> [Your assignment]
Repeat the listing below in full, exactly as it stands.

> [Dataset]
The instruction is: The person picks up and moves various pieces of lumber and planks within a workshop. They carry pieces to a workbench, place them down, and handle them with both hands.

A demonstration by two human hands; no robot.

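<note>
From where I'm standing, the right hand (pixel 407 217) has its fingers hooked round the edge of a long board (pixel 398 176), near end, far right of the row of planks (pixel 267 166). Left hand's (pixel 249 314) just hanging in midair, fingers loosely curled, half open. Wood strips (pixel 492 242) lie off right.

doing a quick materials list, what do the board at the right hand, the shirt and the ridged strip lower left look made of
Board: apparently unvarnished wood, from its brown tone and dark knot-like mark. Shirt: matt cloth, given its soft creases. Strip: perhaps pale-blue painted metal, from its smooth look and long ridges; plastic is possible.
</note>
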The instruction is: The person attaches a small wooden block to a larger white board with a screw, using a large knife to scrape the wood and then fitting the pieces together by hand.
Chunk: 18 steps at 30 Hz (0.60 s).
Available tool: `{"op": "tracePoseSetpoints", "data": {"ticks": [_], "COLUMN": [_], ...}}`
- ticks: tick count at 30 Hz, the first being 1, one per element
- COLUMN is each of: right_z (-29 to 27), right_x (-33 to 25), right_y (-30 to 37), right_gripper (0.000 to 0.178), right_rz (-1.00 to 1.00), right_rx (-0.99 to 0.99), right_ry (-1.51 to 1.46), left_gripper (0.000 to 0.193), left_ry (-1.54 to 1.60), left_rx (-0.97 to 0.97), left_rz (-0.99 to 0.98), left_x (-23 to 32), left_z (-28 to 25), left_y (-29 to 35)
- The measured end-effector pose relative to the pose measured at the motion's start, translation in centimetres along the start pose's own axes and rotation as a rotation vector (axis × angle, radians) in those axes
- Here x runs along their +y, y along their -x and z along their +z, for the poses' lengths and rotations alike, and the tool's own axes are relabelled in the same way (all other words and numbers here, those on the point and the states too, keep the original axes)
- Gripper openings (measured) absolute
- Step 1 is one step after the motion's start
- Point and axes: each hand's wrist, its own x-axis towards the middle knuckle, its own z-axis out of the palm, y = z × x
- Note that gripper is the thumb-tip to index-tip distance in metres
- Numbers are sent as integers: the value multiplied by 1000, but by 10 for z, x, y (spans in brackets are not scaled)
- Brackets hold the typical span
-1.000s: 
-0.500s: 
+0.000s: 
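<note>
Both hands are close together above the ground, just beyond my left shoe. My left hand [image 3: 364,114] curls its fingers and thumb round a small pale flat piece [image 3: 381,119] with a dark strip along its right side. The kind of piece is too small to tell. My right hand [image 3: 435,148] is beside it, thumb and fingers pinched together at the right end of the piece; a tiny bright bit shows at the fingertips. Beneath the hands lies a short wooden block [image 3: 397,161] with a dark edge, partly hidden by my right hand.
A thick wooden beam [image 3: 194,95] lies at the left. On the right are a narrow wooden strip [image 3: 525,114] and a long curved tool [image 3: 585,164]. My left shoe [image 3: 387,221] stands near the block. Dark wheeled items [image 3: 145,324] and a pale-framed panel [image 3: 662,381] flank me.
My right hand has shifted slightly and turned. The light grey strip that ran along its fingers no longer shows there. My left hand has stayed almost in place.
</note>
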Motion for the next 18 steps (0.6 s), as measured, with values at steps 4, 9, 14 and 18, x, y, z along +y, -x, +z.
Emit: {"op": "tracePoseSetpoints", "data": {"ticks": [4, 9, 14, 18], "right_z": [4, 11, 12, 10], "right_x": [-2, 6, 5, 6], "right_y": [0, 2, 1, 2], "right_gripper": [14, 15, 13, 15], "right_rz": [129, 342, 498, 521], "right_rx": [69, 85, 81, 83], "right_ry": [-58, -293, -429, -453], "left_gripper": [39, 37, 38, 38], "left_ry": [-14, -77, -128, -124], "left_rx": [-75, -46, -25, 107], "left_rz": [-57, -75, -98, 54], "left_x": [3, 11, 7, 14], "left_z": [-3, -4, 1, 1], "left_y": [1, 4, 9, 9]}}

> [Answer to the problem]
The instruction is: The person picks up and moves various pieces of lumber and planks within a workshop. They carry pieces to a workbench, place them down, and handle them with both hands.

A demonstration by two human hands; no robot.

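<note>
From where I'm standing, the right hand (pixel 407 217) has its fingers hooked round the edge of a long board (pixel 398 176), near end, far right of the row of planks (pixel 267 166). Left hand's (pixel 249 314) just hanging in midair, fingers loosely curled, half open. Wood strips (pixel 492 242) lie off right.

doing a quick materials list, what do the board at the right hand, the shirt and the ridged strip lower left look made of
Board: apparently unvarnished wood, from its brown tone and dark knot-like mark. Shirt: matt cloth, given its soft creases. Strip: perhaps pale-blue painted metal, from its smooth look and long ridges; plastic is possible.
</note>
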The instruction is: The person attaches a small wooden block to a larger white board with a screw, using a large knife to scrape the wood and then fitting the pieces together by hand.
Chunk: 18 steps at 30 Hz (0.60 s).
Available tool: `{"op": "tracePoseSetpoints", "data": {"ticks": [_], "COLUMN": [_], ...}}`
- ticks: tick count at 30 Hz, the first being 1, one per element
- COLUMN is each of: right_z (-29 to 27), right_x (-33 to 25), right_y (-30 to 37), right_gripper (0.000 to 0.178), right_rz (-1.00 to 1.00), right_rx (-0.99 to 0.99), right_ry (-1.51 to 1.46), left_gripper (0.000 to 0.193), left_ry (-1.54 to 1.60), left_rx (-0.97 to 0.97), left_rz (-0.99 to 0.98), left_x (-23 to 32), left_z (-28 to 25), left_y (-29 to 35)
- The measured end-effector pose relative to the pose measured at the motion's start, translation in centimetres along the start pose's own axes and rotation as a rotation vector (axis × angle, radians) in those axes
- Here x runs along their +y, y along their -x and z along their +z, for the poses' lengths and rotations alike, and the tool's own axes are relabelled in the same way (all other words and numbers here, those on the point and the states too, keep the original axes)
- Gripper openings (measured) absolute
- Step 1 is one step after the motion's start
- Point and axes: each hand's wrist, its own x-axis towards the middle knuckle, its own z-axis out of the palm, y = z × x
- Note that gripper is the thumb-tip to index-tip distance in metres
- Numbers are sent as integers: the value multiplied by 1000, but by 10 for z, x, y (spans in brackets are not scaled)
- Brackets hold the typical span
-1.000s: 
-0.500s: 
+0.000s: 
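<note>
Both hands are close together above the ground, just beyond my left shoe. My left hand [image 3: 364,114] curls its fingers and thumb round a small pale flat piece [image 3: 381,119] with a dark strip along its right side. The kind of piece is too small to tell. My right hand [image 3: 435,148] is beside it, thumb and fingers pinched together at the right end of the piece; a tiny bright bit shows at the fingertips. Beneath the hands lies a short wooden block [image 3: 397,161] with a dark edge, partly hidden by my right hand.
A thick wooden beam [image 3: 194,95] lies at the left. On the right are a narrow wooden strip [image 3: 525,114] and a long curved tool [image 3: 585,164]. My left shoe [image 3: 387,221] stands near the block. Dark wheeled items [image 3: 145,324] and a pale-framed panel [image 3: 662,381] flank me.
My right hand has shifted slightly and turned. The light grey strip that ran along its fingers no longer shows there. My left hand has stayed almost in place.
</note>
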Motion for the next 18 steps (0.6 s), as measured, with values at steps 4, 9, 14 and 18, x, y, z along +y, -x, +z.
Emit: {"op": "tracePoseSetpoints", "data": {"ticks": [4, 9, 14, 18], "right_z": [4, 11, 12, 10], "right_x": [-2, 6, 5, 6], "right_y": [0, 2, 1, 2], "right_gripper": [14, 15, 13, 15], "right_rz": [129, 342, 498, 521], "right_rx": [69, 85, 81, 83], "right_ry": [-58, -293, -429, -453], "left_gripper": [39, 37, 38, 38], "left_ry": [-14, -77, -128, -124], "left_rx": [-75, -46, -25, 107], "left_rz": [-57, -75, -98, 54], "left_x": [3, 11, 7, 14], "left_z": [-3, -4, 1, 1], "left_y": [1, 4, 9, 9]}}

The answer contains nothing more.